_WHAT TO PRODUCE_
Write out word for word the lines from the one holding "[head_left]" through the end of the data, and only those lines. Pictures stay out.

-----

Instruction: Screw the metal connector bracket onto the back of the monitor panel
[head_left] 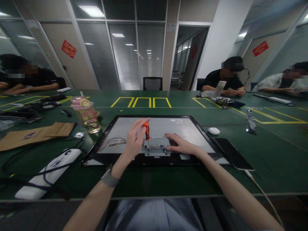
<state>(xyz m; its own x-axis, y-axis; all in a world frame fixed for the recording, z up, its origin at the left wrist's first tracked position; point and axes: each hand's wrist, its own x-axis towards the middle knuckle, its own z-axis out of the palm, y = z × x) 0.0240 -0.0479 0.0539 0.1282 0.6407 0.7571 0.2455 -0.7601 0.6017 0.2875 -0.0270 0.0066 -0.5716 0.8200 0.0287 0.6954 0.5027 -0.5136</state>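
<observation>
A flat display panel point(194, 128) with a black frame and grey metal back lies face down on the green table in front of me. My left hand point(135, 137) grips an orange and black screwdriver point(147, 132), which stands nearly upright. Its tip meets the metal bracket point(157, 153) along the panel's near side, beside a row of connector ports. My right hand point(181, 144) rests on the panel to the right of the ports, fingers stretched and spread, holding nothing. Thin cables point(115, 141) run across the panel left of my left hand.
Left of the panel are a drink bottle point(86, 115), a brown paper bag point(36, 134) and a white power strip point(50, 173) with black cables. On the right lie a phone point(233, 153) on a charging cable and a white case point(214, 131). Several people sit across the table.
</observation>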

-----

_OUTPUT FOR THIS EXERCISE_
[head_left] 
<state>(xyz m; its own x-axis, y-axis; all in a world frame fixed for the recording, z up, its origin at the left wrist's first tracked position; point and axes: each hand's wrist, its own x-axis towards the middle knuckle, its own z-axis out of the palm, y = z × x) 0.0240 -0.0479 0.0539 0.1282 0.6407 0.7571 0.2455 -0.7601 0.6017 0.2875 -0.0270 0.0066 -0.5716 0.8200 0.0287 0.6954 0.5027 -0.5136</state>
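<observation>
A flat display panel point(194, 128) with a black frame and grey metal back lies face down on the green table in front of me. My left hand point(135, 137) grips an orange and black screwdriver point(147, 132), which stands nearly upright. Its tip meets the metal bracket point(157, 153) along the panel's near side, beside a row of connector ports. My right hand point(181, 144) rests on the panel to the right of the ports, fingers stretched and spread, holding nothing. Thin cables point(115, 141) run across the panel left of my left hand.
Left of the panel are a drink bottle point(86, 115), a brown paper bag point(36, 134) and a white power strip point(50, 173) with black cables. On the right lie a phone point(233, 153) on a charging cable and a white case point(214, 131). Several people sit across the table.
</observation>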

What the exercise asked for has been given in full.